Problem details
In the listing below, locate the line that contains "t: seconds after" and the line that contains "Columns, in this". Restate word for word those two lines and every line between them, and nothing else.

Information provided

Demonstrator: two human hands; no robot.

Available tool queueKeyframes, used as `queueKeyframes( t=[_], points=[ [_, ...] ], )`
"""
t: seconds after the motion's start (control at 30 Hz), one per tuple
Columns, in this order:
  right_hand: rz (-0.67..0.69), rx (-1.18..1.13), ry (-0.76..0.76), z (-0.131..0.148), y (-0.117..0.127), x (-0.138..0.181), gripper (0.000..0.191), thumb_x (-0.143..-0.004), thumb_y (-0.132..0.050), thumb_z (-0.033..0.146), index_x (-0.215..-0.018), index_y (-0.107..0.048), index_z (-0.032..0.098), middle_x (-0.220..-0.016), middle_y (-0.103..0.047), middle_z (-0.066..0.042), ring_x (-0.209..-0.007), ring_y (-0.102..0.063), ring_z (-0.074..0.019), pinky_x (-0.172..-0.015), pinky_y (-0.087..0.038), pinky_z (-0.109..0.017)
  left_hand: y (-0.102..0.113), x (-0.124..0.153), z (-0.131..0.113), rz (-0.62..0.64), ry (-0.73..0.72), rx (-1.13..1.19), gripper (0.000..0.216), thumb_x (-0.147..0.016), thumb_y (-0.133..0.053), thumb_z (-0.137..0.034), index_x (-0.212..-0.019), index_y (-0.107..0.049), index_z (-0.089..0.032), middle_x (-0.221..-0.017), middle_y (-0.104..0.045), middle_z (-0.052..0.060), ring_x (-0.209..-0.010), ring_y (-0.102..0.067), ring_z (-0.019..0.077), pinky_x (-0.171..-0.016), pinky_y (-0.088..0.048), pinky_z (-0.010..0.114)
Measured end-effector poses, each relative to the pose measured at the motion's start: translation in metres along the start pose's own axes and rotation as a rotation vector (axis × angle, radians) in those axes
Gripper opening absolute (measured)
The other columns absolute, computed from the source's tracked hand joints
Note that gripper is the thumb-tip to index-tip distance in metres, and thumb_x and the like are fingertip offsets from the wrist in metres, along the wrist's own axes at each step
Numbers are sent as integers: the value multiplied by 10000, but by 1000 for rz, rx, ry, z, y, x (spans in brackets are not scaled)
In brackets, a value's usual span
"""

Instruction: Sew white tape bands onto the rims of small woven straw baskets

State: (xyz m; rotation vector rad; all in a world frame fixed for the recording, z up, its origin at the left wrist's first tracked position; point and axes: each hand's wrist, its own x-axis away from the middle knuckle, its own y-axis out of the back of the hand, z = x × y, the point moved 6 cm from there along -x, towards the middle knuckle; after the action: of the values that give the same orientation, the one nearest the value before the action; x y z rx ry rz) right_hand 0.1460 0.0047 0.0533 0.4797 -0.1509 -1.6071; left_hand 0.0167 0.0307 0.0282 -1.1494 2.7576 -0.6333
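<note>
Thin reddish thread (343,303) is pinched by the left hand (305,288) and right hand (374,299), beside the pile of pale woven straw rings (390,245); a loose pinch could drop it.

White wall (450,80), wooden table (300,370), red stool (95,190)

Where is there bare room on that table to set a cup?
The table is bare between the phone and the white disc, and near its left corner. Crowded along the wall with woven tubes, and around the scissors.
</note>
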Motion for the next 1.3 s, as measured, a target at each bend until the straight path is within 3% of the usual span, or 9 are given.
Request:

Answer to the exercise
t: seconds after the motion's start (control at 30 Hz), one per tuple
Columns, in this order:

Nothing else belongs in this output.